A Multi-Level Similarity Approach for Single-View Object Grasping: Matching, Planning, and Fine-Tuning
Hao Chen, Takuya Kiyokawa, Zhengtao Hu, Weiwei Wan, Kensuke Harada
AI summary
Problem
Single-view grasping of unknown objects suffers from partial observations and sensing noise, while existing learning-based methods require high training costs and struggle with environmental variability. Prior similarity-based approaches also rely on multi-view data or unstable composite scoring.
Approach
The method matches single-view visual features against a known object database across semantic, geometric, and dimensional levels, then plans imitative grasps and applies a stability-aware fine-tuning process.
Key results
- Multi-level similarity matching framework integrating semantic, geometric, and dimensional features
- Novel C-FPFH descriptor enabling accurate geometric matching between partial and complete point clouds
- Two-stage stability-aware fine-tuning process for optimizing imitative grasp poses
- Real-world experiments demonstrating superior accuracy and robustness over SOTA benchmarks using fewer than 100 database models
Why it matters
Provides a robust, training-free alternative to deep learning for real-world robotic manipulation, reducing data dependency and improving generalization across varying environments.
Abstract
Grasping unknown objects from a single view has remained a challenging topic in robotics due to the uncertainty of partial observation. Recent advances in large-scale models have led to benchmark solutions such as GraspNet-1Billion. However, such learning-based approaches still face a critical limitation in performance robustness for their sensitivity to sensing noise and environmental changes. To address this bottleneck in achieving highly generalized grasping, we abandon the traditional learning framework and introduce a new perspective: similarity matching, where similar known objects are utilized to guide the grasping of unknown target objects. We newly propose a method that ro- bustly achieves unknown-object grasping from a single viewpoint through three key steps: 1) Leverage the visual features of the observed object to perform similarity matching with an existing database containing various object models, identifying potential candidates with high similarity; 2) Use the candidate models with pre-existing grasping knowledge to plan imitative grasps for the unknown target object; 3) Optimize the grasp quality through a local fine-tuning process. To address the uncertainty caused by partial and noisy observation, we propose a multi-level similarity matching framework that integrates semantic, geometric, and dimensional features for comprehensive evaluation.
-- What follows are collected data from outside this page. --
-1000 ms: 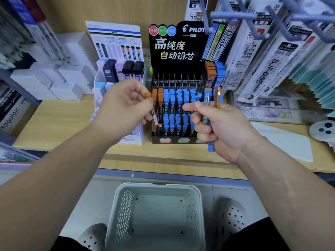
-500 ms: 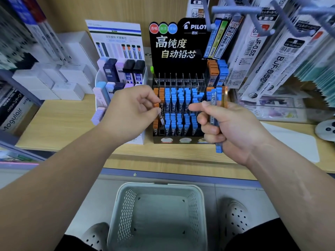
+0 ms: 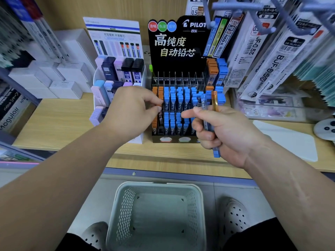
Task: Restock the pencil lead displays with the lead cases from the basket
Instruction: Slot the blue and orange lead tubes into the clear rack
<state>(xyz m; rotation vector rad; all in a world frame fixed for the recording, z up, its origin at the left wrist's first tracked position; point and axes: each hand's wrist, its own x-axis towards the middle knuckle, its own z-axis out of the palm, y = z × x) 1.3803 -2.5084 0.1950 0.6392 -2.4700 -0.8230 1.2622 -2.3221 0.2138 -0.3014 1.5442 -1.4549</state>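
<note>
At display (image 3: pixel 181 51) — left hand (image 3: pixel 132 109) pinches case (image 3: pixel 160 115).

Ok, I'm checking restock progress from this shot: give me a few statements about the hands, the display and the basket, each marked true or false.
1. The left hand pinches an orange-capped case at the left columns of the black display. True.
2. The right hand is empty. False: it holds several lead cases, blue ones and an amber one.
3. The basket on the floor is heaped with cases. False: none show inside it.
4. Blue-capped cases outnumber orange ones in the black display. True.
</note>
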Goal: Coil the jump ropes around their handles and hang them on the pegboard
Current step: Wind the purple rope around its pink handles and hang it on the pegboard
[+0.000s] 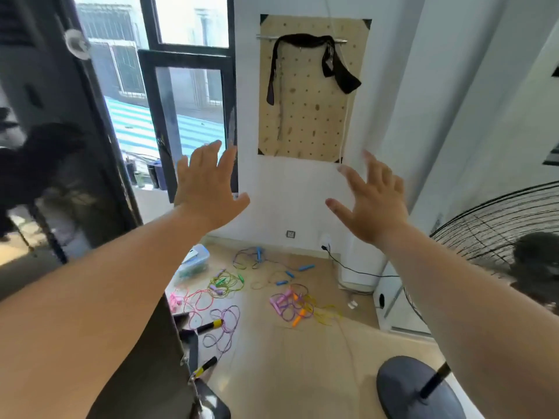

Especially, we introduce a novel point cloud geometric descriptor, the C-FPFH descriptor, which facilitates accurate similarity assessment be- tween partial point clouds of observed objects and complete point clouds of database models. In addition, we incorporate the use of large language models, introduce the semi-oriented bounding box, and develop a novel point cloud registration approach based on plane detection to enhance matching accuracy under single- view conditions. Real-world experiments demonstrate that our proposed method significantly outperforms existing benchmarks in grasping a wide variety of unknown objects in both isolated and cluttered scenarios, showcasing exceptional robustness across varying object types and operating environments.